* **What the exercise asks**
Check every line of the entries for the string "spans" and return the ones that contain it.

----

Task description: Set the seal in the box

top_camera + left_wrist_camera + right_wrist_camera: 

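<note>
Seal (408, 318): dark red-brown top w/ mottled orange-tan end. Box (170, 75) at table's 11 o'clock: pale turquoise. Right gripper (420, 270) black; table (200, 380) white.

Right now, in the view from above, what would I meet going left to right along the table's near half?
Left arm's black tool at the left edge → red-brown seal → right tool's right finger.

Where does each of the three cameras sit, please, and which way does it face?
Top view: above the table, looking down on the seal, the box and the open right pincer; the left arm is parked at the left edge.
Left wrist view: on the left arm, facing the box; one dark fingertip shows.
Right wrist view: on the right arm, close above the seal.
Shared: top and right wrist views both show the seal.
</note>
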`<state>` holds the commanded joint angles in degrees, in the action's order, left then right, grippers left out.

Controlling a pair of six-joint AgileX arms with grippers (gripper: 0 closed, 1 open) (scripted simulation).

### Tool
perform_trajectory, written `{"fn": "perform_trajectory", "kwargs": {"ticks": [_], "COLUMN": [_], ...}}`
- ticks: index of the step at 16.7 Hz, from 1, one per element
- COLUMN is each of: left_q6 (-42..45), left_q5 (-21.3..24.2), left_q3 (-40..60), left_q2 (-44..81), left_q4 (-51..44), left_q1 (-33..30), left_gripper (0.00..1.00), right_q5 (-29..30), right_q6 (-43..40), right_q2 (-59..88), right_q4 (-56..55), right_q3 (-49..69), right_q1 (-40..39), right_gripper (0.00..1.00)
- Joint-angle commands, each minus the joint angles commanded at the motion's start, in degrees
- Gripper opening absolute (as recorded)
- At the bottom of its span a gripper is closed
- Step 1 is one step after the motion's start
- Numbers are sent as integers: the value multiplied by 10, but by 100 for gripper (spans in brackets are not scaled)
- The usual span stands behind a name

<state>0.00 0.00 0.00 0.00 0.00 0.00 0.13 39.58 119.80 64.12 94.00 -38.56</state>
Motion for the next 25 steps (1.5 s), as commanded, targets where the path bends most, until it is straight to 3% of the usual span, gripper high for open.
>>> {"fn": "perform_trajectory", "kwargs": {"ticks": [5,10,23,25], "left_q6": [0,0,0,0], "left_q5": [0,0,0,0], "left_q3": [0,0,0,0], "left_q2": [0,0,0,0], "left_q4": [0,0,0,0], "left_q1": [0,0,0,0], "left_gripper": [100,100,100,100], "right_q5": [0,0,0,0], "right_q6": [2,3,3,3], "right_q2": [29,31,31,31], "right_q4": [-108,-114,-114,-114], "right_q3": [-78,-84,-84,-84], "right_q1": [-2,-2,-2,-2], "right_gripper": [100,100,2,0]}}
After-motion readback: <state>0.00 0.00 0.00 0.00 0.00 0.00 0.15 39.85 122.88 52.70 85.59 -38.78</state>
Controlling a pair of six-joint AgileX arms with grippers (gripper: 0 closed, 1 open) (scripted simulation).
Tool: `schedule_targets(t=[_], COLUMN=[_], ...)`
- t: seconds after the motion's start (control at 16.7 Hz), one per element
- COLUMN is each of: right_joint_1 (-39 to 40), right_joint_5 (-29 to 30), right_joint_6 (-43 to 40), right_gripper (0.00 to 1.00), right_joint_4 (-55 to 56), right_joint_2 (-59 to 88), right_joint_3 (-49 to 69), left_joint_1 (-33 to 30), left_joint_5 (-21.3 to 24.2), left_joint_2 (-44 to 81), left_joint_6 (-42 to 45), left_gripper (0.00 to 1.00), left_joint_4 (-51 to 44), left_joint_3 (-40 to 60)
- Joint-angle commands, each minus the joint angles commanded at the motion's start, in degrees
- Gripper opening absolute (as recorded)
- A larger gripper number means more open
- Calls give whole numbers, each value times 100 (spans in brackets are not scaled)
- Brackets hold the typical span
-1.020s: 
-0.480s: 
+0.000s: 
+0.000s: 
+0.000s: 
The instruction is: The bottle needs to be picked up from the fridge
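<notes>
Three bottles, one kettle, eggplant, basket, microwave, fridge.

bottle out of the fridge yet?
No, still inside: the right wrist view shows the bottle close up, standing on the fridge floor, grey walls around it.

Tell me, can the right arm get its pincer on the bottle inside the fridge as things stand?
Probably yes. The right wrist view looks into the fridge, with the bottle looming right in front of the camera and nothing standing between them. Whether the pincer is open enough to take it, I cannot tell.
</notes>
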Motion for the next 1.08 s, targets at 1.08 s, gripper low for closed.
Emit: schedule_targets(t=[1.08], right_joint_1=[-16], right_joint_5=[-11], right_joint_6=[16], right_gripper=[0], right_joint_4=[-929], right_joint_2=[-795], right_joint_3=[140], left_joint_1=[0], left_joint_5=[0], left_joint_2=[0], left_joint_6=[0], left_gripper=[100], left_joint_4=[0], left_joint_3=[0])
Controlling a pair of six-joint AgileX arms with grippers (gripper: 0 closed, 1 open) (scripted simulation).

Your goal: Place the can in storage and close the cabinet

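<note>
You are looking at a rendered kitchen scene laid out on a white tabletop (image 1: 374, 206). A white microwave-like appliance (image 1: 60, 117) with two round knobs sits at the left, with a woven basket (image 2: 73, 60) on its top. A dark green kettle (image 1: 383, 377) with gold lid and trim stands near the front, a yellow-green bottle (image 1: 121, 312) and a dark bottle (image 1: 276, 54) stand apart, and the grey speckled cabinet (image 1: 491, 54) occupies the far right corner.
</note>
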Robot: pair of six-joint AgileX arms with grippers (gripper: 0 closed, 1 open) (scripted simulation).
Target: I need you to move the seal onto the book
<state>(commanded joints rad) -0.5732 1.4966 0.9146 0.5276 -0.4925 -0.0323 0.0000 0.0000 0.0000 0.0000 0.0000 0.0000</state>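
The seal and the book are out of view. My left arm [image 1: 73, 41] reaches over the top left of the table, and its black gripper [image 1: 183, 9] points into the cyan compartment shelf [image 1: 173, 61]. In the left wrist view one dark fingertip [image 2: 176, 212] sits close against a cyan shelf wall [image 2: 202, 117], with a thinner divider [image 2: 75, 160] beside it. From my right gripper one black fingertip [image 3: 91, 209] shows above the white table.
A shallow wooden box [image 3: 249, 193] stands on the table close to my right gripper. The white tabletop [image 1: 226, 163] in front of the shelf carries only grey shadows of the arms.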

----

* **Response to this task**
- Numbers are sent as integers: the value multiplied by 10, but by 100 for gripper (spans in brackets are not scaled)
- Calls give whole numbers, each value times 100 (spans in brackets are not scaled)

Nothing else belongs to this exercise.